**PROBLEM**
Return, in their exact form, the lines that lie between the start of the data below and the line containing "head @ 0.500", with both ends included.

**GIVEN MATERIAL**
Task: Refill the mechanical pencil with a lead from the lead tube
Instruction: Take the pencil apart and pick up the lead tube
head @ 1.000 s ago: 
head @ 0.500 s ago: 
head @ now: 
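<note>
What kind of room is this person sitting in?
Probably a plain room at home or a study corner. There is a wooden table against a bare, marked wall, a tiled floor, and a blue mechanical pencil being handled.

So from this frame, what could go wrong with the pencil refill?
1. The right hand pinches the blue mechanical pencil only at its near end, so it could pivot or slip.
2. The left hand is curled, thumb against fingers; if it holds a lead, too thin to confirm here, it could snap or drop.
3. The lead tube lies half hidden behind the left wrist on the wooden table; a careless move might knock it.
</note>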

**SOLUTION FOR THIS PROBLEM**
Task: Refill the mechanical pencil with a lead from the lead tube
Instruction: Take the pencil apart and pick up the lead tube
head @ 1.000 s ago: 
head @ 0.500 s ago: 

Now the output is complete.